Laura Lucy Lynn (La Lechera), Monday, 20 February 2012 20:52 (fourteen years ago)

the interest would be there if you could convince people they'd squandered it.

Philip Nunez, Monday, 20 February 2012 20:53 (fourteen years ago)

sad funny lol otm

lil kink (Matt P), Monday, 20 February 2012 20:55 (fourteen years ago)

Academic - did pretty well, and still engaged with a lot of what I studied, which doesn't really map onto any kind of career in any case. Unsquandered I think.

Artistic - should be doing more, but I have no idea how much if any potential was actually there in the first place. Should stretch myself to at least find out. Possibly squandering.
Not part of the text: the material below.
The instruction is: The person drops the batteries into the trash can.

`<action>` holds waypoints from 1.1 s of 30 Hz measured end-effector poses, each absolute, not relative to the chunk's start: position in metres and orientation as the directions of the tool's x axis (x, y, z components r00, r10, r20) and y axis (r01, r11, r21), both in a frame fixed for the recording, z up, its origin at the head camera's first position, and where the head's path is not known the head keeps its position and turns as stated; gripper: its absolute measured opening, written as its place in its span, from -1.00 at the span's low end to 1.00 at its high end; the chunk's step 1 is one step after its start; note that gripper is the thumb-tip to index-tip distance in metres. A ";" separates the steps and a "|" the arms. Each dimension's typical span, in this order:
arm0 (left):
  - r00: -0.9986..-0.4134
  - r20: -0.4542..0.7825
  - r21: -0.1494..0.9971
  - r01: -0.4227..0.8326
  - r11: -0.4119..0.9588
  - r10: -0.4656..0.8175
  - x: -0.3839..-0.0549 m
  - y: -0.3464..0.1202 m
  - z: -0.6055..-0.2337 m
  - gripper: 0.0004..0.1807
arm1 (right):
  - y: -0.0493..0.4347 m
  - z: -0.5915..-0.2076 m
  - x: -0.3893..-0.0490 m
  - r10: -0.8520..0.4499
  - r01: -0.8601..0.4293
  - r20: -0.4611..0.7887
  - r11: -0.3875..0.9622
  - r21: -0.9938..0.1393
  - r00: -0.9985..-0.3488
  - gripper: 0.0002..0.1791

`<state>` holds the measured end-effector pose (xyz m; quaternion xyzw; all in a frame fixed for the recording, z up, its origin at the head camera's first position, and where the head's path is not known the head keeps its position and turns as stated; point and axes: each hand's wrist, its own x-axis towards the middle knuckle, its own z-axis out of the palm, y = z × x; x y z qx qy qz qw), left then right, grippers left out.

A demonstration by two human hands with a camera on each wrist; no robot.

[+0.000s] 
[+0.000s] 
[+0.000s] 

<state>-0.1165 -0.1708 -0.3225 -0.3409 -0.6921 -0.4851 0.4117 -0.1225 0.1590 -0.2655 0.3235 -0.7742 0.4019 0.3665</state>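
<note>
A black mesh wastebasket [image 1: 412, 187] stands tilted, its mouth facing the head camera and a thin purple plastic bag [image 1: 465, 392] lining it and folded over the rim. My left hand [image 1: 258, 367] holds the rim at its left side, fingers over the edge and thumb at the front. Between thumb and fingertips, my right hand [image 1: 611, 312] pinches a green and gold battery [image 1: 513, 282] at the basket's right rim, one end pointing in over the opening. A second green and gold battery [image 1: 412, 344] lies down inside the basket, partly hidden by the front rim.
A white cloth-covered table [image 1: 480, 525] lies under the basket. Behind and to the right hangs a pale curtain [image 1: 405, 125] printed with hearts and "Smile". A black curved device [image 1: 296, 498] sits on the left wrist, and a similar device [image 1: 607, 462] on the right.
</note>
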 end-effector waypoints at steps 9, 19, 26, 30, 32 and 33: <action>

Romantic - is pretty great, unsquandered.

Career/earnings - I interview people who consider themselves to have fulfilled this all the time, you have no idea how many of them are harassed, overworked and unhappy. Unless you're going to be a surgeon or teacher or scientist or something that's actually important it doesn't really matter.

Of this lot, it's really only the artistic one that bothers me.

Homosexual Satan Wasp (Matt DC), Monday, 20 February 2012 21:03 (fourteen years ago)

academically- no, but it's not too late

Athletically- was a wunderkind across several jumping/running disciplines but moving to an island where bogsnorkling was the best available pursuit put the kibosh on it.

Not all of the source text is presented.